Understanding Tokio - the Rust Async Runtime Under the Hood

April 07, 2026 ยท 13 min read
rustasynctokioperformance

Most Rust devs interact with tokio through #[tokio::main] and .await. You add the attribute, sprinkle some async, and things work. But what actually happens between your .await and the kernel returning bytes from a socket? That's what this post is about.

We're going to tear apart the tokio runtime - the I/O driver, the scheduler, the thread pools - and look at the real code that makes it tick. Not the docs version, the source code version.

What #[tokio::main] actually builds

When you write this:

#[tokio::main]
async fn main() {
    println!("hello");
}

The macro expands to roughly:

fn main() {
    tokio::runtime::Builder::new_multi_thread()
        .enable_all()
        .build()
        .unwrap()
        .block_on(async {
            println!("hello");
        })
}

That build() call constructs a layered stack of drivers. Not one monolithic event loop - a decorator chain where each layer wraps the one below:

  1. I/O Driver - wraps mio::Poll, does the actual epoll_wait/kevent syscalls
  2. Signal Driver - wraps the I/O driver to handle Unix signals
  3. Process Driver - wraps the signal driver for child process management
  4. Time Driver - wraps everything above, manages timers and tokio::time::sleep

You can see this layering in tokio/src/runtime/driver.rs. Each driver delegates to the inner one for I/O, then adds its own functionality on top.

On top of the driver stack sits the scheduler. For the default multi-thread runtime, that's a work-stealing scheduler with one worker per CPU core. For current_thread, it's a single-threaded run loop on whatever thread called block_on().

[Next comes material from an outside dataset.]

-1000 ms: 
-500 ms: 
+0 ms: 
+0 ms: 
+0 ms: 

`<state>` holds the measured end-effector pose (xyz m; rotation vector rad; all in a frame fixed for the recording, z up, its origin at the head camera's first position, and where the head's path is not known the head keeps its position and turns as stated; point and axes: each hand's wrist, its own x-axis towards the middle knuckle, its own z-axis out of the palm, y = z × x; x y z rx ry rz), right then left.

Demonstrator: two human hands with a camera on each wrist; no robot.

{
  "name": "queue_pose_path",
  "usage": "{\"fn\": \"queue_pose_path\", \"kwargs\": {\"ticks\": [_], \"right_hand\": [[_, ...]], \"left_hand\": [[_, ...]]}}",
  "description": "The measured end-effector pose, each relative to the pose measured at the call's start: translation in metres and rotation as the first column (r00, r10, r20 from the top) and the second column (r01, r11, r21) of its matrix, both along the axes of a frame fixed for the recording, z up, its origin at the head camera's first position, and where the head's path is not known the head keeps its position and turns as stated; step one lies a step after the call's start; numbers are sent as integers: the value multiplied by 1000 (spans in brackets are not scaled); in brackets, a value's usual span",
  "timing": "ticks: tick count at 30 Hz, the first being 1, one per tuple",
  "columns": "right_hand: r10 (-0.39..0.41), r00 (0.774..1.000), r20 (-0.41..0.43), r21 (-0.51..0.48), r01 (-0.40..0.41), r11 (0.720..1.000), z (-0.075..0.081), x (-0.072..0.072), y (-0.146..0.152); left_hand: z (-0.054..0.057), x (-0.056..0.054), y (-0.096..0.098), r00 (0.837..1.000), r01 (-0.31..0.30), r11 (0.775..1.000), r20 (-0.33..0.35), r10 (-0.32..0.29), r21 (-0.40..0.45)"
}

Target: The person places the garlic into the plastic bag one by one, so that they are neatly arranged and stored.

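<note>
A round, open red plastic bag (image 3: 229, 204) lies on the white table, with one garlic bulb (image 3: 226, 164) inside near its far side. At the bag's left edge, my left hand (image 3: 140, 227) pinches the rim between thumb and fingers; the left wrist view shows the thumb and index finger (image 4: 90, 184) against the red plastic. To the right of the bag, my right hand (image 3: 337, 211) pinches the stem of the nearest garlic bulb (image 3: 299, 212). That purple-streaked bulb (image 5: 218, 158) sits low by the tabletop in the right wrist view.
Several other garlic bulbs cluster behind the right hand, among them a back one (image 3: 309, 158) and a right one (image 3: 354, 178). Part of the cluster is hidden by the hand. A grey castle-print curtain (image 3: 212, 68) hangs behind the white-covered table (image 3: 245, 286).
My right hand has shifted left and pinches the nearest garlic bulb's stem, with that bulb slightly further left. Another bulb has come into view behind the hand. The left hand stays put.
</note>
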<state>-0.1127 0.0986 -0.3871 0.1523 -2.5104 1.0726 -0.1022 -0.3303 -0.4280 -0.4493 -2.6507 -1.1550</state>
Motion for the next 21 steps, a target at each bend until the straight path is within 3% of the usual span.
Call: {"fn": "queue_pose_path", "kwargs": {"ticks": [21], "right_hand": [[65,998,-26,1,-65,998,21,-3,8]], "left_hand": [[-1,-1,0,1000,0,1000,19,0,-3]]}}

The I/O driver - from epoll_wait to task wakeup

The core question: how does a kernel event (socket becomes readable) turn into your async function resuming?

Tokio doesn't talk to the kernel directly. It goes through mio (version 1.0.1 as of tokio 1.50.0), which abstracts over platform-specific I/O multiplexing:

The I/O driver (tokio/src/runtime/io/driver.rs) wraps mio::Poll and mio::Events. Here's the flow:

Your code:     stream.read(&mut buf).await
                        |
                        v
tokio TcpStream:  checks readiness flags (atomic load)
                        |
            +-----------+-----------+
            |                       |
        Ready?                  Not ready?
            |                       |
            v                       v
    do the syscall           register Waker with ScheduledIo
    (non-blocking read)      return Poll::Pending
            |                       |
            v                       v
    return Poll::Ready       task gets parked
                                    |
                                    v
                             driver calls mio::Poll::poll()
                             (epoll_wait / kevent syscall)
                                    |
                                    v
                             event arrives, driver looks up
                             ScheduledIo via mio token (O(1) slab)
                                    |
                                    v
                             updates atomic readiness flags
                             calls Waker::wake()
                                    |
                                    v
                             task pushed back onto scheduler queue
                             (gets polled again, this time Ready)

The important detail: the driver doesn't poll continuously. It checks for I/O events every 61 task polls (the event_interval default). This means if the scheduler is busy running tasks, I/O events wait up to 61 ticks before being noticed. You can tune this with runtime::Builder::event_interval(), but the default balances throughput vs latency well for most workloads.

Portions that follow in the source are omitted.